[Directions]:
Transcribe the whole listing exactly, but do not carry over its pictures.
════════════════════
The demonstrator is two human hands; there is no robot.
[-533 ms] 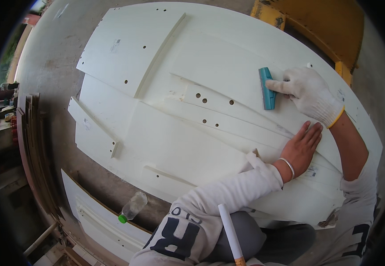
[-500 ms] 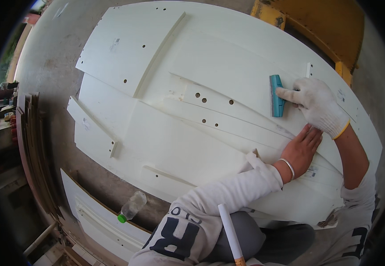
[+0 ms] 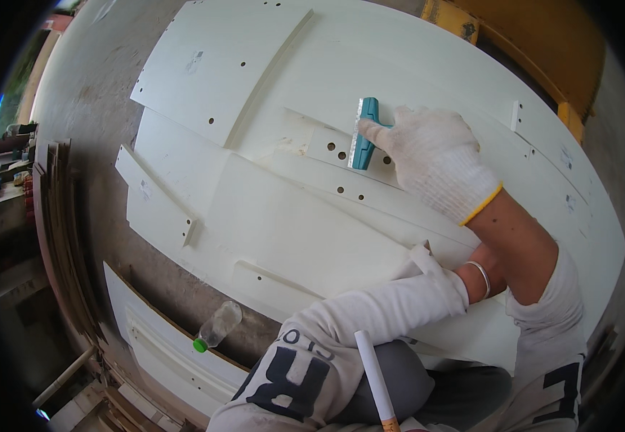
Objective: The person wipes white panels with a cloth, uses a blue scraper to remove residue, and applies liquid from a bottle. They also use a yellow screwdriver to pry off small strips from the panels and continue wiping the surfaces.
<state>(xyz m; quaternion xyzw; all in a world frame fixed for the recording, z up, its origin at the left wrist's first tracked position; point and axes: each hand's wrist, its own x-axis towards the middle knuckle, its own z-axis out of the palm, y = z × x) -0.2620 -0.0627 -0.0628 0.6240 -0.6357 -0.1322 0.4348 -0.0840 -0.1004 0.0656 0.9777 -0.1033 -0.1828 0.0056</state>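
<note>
Gloved right hand — closed on the teal scraper — is positioned over white panels. Left hand mostly hidden; opening cannot be determined.

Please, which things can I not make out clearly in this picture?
In the head view:
Left hand: fingers hidden behind the right forearm.
Teal scraper: the held part is covered by the gloved right hand.
Yellow structure: cut off by the upper edge.
Items at far left: too dark and small.
</note>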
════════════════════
[Answer box]:
The demonstrator is two human hands; there is no robot.
[-533 ms] 
[-500 ms] 
[+0 ms] 
Objective: The person wipes white panels with a cloth, uses a blue scraper to remove residue, and applies liquid from a bottle. They also use a yellow screwdriver to pry off small strips from the panels and continue wiping the surfaces.
<state>(xyz m; quaternion xyzw; all in a world frame fixed for the recording, z up, its origin at the left wrist's first tracked position; point and axes: each hand's wrist, its own x-axis towards the middle knuckle, its own z-axis out of the palm, y = z × x) -0.2620 -0.0627 -0.0628 0.6240 -0.6357 -0.1322 0.4348 -0.0840 -0.1004 0.0656 0.9777 -0.1033 -0.1828 0.0056</state>
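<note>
Gloved right hand — closed on the teal scraper — is positioned over white panels. Left hand mostly hidden; opening cannot be determined.

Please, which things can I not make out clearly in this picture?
In the head view:
Left hand: fingers hidden behind the right forearm.
Teal scraper: the held part is covered by the gloved right hand.
Yellow structure: cut off by the upper edge.
Items at far left: too dark and small.
</note>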

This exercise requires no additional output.